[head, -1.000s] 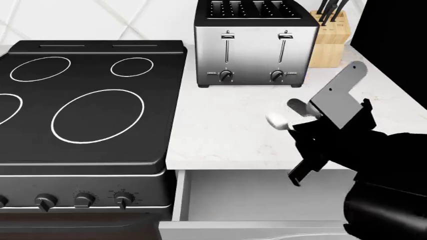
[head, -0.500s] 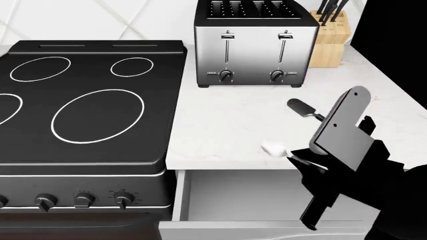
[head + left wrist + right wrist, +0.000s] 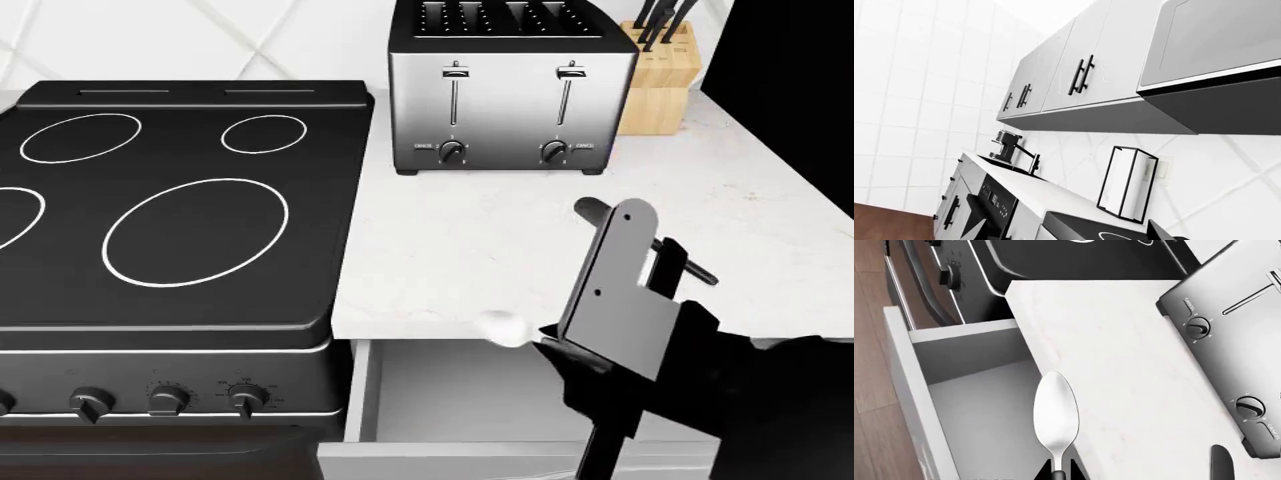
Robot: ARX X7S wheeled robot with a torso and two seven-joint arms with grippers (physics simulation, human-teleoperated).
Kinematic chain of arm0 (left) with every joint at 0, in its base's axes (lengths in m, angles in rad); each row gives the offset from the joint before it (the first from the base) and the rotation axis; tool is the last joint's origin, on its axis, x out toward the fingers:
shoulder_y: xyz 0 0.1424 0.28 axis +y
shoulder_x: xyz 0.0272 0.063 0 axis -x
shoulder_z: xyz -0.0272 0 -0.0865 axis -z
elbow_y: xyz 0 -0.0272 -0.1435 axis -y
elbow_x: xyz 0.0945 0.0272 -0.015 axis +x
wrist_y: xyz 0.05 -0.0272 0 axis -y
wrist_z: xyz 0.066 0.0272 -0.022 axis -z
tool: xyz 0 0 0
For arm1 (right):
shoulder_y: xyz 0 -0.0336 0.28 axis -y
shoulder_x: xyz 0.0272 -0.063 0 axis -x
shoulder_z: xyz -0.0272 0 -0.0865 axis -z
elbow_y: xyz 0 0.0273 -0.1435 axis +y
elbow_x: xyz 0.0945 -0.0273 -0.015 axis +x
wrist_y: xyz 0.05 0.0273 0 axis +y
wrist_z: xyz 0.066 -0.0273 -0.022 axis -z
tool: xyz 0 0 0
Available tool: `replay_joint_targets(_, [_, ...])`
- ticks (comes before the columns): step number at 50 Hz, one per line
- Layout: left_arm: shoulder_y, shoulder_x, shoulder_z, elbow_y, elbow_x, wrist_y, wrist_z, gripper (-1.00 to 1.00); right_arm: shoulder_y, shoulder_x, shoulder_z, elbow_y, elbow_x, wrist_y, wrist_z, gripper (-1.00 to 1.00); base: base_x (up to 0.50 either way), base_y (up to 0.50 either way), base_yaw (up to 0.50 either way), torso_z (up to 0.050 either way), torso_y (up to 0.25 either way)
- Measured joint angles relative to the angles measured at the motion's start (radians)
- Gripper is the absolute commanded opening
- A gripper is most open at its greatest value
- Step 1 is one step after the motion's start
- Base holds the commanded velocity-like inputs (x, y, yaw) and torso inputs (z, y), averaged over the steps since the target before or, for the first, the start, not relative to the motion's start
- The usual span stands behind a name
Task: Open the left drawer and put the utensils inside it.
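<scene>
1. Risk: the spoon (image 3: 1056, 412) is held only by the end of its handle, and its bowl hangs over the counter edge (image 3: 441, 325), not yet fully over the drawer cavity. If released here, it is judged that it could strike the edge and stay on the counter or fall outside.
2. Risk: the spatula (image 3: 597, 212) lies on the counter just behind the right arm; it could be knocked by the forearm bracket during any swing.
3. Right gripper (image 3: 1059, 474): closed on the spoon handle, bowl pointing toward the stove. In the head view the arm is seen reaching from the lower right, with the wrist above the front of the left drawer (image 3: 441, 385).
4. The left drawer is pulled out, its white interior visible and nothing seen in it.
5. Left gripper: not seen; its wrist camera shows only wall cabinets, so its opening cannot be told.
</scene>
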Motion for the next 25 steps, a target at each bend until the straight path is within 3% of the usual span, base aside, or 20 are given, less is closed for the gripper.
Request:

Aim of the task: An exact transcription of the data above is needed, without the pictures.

Response box:
[head, -1.000s] 
[head, -0.500s] 
[head + left wrist + right wrist, +0.000s] 
Robot: ARX X7S wheeled robot with a torso and two seven-joint arms with grippers (physics simulation, human-teleoperated).
Kinematic chain of arm0 (left) with every joint at 0, in its base's axes (lengths in m, angles in rad); each row gives the offset from the joint before it (the first from the base) and the rotation axis; tool is the last joint's origin, on its axis, x out toward the fingers:
shoulder_y: xyz 0 0.1424 0.28 axis +y
shoulder_x: xyz 0.0272 0.063 0 axis -x
shoulder_z: xyz -0.0272 0 -0.0865 axis -z
elbow_y: xyz 0 -0.0272 -0.1435 axis -y
elbow_x: xyz 0.0945 0.0272 -0.015 axis +x
wrist_y: xyz 0.05 -0.0272 0 axis -y
wrist_z: xyz 0.066 0.0272 -0.022 axis -z
tool: xyz 0 0 0
For arm1 (right):
shoulder_y: xyz 0 -0.0336 0.28 axis -y
shoulder_x: xyz 0.0272 -0.063 0 axis -x
shoulder_z: xyz -0.0272 0 -0.0865 axis -z
elbow_y: xyz 0 0.0273 -0.1435 axis +y
elbow_x: xyz 0.0945 -0.0273 -0.015 axis +x
wrist_y: xyz 0.05 0.0273 0 axis +y
wrist_z: xyz 0.066 -0.0273 -0.022 axis -z
tool: xyz 0 0 0
Available tool: `replay_joint_targets(_, [_, ...])`
- ticks (comes before the columns): step number at 50 Hz, one per line
- Layout: left_arm: shoulder_y, shoulder_x, shoulder_z, elbow_y, elbow_x, wrist_y, wrist_z, gripper (-1.00 to 1.00); right_arm: shoulder_y, shoulder_x, shoulder_z, elbow_y, elbow_x, wrist_y, wrist_z, gripper (-1.00 to 1.00); base: base_x (up to 0.50 either way), base_y (up to 0.50 either way), base_yaw (up to 0.50 either way), torso_z (up to 0.050 either way), torso_y (up to 0.25 either way)
- Measured joint angles relative to the angles measured at the motion's start (radians)
- Gripper is the absolute commanded opening
- A gripper is most open at its greatest value
- Step 1 is one step after the motion's start
- Base holds the commanded velocity-like inputs (x, y, yaw) and torso inputs (z, y), averaged over the steps since the target before or, for the first, the start, not relative to the motion's start
- The usual span stands behind a name
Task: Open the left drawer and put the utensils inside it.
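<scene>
1. Risk: the spoon (image 3: 1056, 412) is held only by the end of its handle, and its bowl hangs over the counter edge (image 3: 441, 325), not yet fully over the drawer cavity. If released here, it is judged that it could strike the edge and stay on the counter or fall outside.
2. Risk: the spatula (image 3: 597, 212) lies on the counter just behind the right arm; it could be knocked by the forearm bracket during any swing.
3. Right gripper (image 3: 1059, 474): closed on the spoon handle, bowl pointing toward the stove. In the head view the arm is seen reaching from the lower right, with the wrist above the front of the left drawer (image 3: 441, 385).
4. The left drawer is pulled out, its white interior visible and nothing seen in it.
5. Left gripper: not seen; its wrist camera shows only wall cabinets, so its opening cannot be told.
</scene>
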Motion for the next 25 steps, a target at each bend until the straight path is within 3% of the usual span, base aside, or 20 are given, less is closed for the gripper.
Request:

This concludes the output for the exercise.